Work instruction: Using the data that follows, report how many lines include "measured"; output no other text.

Collected material:
* * * * *

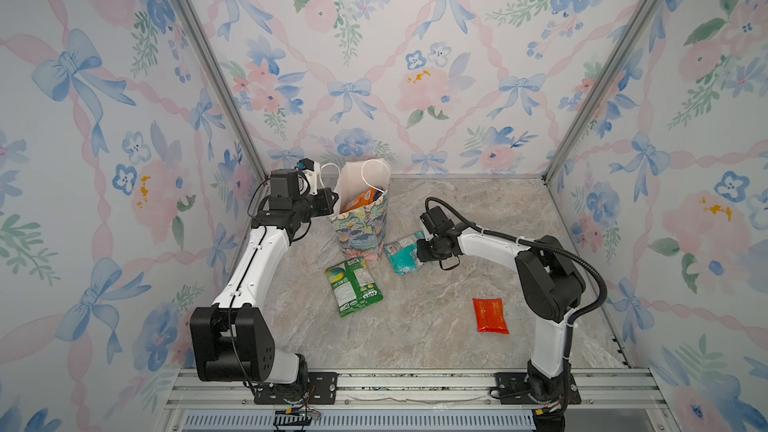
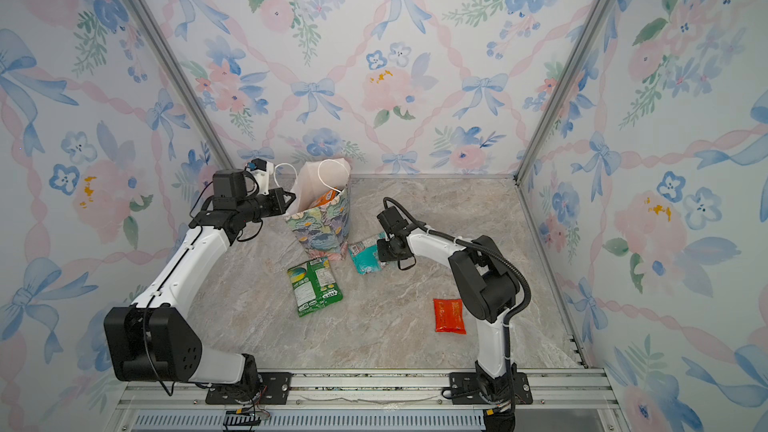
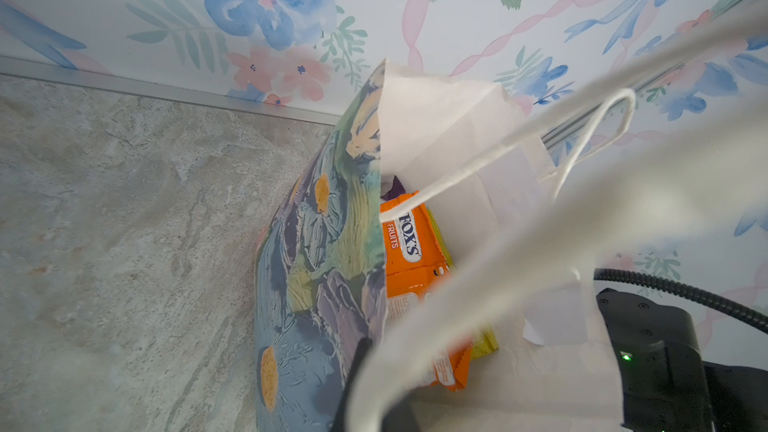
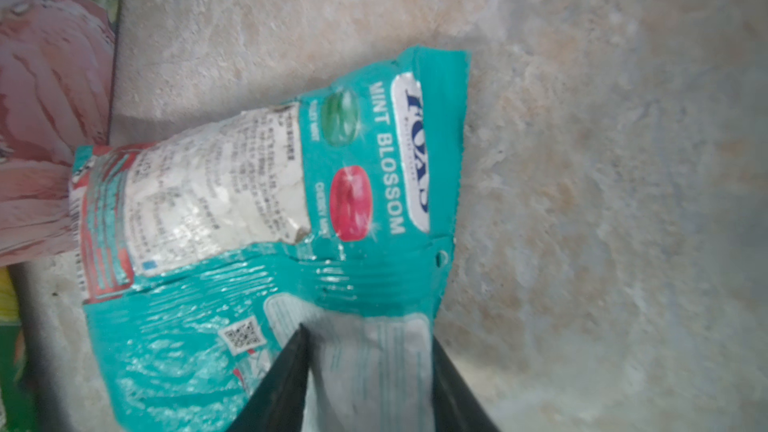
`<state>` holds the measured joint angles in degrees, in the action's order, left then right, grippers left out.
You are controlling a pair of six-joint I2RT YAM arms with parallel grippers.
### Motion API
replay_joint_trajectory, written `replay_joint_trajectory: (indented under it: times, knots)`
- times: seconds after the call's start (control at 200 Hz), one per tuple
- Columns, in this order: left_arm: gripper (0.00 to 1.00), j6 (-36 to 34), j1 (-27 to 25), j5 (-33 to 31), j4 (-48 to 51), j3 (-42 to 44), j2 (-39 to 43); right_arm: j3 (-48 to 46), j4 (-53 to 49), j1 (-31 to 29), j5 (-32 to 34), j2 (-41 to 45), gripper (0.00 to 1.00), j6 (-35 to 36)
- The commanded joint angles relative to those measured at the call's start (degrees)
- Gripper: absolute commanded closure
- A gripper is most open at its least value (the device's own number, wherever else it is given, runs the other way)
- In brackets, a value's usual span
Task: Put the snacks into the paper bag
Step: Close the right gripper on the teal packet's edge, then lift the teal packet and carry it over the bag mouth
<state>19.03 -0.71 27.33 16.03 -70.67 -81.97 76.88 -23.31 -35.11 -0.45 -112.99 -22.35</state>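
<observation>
Just right of centre in both top views, a teal pouch marked FOX'S MINT BLOSSOM lies flat on the marbled table, just beside the foot of the paper bag, as the right gripper comes at it from the right. In the right wrist view its dark jaws stand apart on either side of one end of the pouch, with film between them; whether they already pinch it cannot be told. The left gripper, left of centre, has its jaws together on what looks like the bag's near rim, propping the mouth open. An orange pouch already lies inside, with a sliver of purple and yellow wrapper beside it. A green pouch waits below the bag in the frame and a red pouch lies at lower right, well apart from the rest. The teal pouch looks light, thin and glossy, its film wrinkled and limp around loose sweets. It will likely sag and swing from one end, and may slide out of a shallow pinch. The flat sealed strip at the end offers the firmest hold, better than the slick, lumpy middle. The bag itself is light paper and would tip easily if knocked.
</observation>
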Motion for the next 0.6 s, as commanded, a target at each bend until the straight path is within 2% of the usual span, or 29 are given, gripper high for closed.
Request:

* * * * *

Result of this exercise: 2